The Florida Gators recently earned a commitment from four-star edge rusher KJ Ford, and after his commitment, he wasted no time hyping up his new team. In fact, on his X account, he made a bold claim that the Gators are “going to run the SEC”, taking the Georgia Bulldogs and the rest of the SEC by surprise.

Ford is a four-star recruit from the class of 2026. The 6-foot-3, 245-pound edge rusher from Duncanville, Texas is the No. 98 overall prospect and No. 11 edge rusher in the class of 2026.

There’s a lot of proof that Florida isn’t in any position to run the SEC, and some proof comes from the recruiting class. Ford doubles as Florida’s third-best recruit from their class of 2026, despite being a four-star. Overall, Florida has no five-star recruits, earning commitments from 13 four-star recruits and five three-star recruits from the class of 2026.

The Gators have the No. 14 recruiting class in the country, which is top 25, but is lower than Tennessee, Texas, LSU, Alabama, Texas A&M, and Georgia. All of those other SEC teams have at least one five-star recruit.

In terms of running the SEC in the past, the Florida Gators haven’t won the SEC since 2008, when they won the national championship. Ever since then, Alabama, Georgia, LSU, and Auburn have each won the SEC with Georgia winning two national championships and Alabama winning six.

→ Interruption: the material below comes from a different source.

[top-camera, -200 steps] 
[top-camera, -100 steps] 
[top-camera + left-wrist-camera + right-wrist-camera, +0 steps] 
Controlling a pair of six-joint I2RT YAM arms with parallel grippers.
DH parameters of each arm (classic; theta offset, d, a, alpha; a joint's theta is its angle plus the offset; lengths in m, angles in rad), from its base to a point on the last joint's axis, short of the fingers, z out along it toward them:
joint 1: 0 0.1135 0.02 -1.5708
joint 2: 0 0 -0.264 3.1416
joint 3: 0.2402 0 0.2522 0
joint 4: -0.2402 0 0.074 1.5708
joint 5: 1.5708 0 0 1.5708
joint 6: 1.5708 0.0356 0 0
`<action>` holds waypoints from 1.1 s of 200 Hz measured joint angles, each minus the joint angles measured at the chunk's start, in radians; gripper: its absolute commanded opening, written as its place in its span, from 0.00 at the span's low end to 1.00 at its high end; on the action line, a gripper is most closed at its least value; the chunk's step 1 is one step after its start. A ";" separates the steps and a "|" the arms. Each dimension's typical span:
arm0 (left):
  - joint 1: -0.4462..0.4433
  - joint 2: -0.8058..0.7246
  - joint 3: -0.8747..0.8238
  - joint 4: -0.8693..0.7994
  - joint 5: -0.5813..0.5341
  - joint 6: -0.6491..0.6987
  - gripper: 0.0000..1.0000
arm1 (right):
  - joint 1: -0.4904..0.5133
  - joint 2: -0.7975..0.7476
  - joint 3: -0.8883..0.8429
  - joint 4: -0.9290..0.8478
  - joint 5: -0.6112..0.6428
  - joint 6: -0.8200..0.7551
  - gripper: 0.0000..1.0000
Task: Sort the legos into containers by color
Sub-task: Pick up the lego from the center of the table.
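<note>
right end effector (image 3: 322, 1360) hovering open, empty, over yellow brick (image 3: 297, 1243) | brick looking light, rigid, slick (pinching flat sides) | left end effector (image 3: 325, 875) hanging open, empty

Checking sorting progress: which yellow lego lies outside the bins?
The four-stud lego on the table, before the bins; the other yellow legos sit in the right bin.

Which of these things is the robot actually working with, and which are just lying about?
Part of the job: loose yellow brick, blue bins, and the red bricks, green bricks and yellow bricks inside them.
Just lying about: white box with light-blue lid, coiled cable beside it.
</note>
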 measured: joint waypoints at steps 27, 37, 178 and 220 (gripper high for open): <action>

Ever since 2008, Florida has a 76-60 record in the SEC, which lag far behind Alabama’s (119-17) and Georgia’s (106-30) record.

The Gators will have a tough SEC schedule in 2025. Six of Florida’s eight SEC matchups are against teams with winning records, so Florida may not be running the SEC in 2025 despite having a talented roster.

Florida will play at LSU on Sept. 13 at 7:30 p.m. ET, vs. Texas on Oct. 4, at Texas A&M on Oct. 11, vs. Georgia on Nov. 1 at 3:30 p.m. ET, at Ole Miss on Nov. 15, and vs. Tennessee on Nov. 22.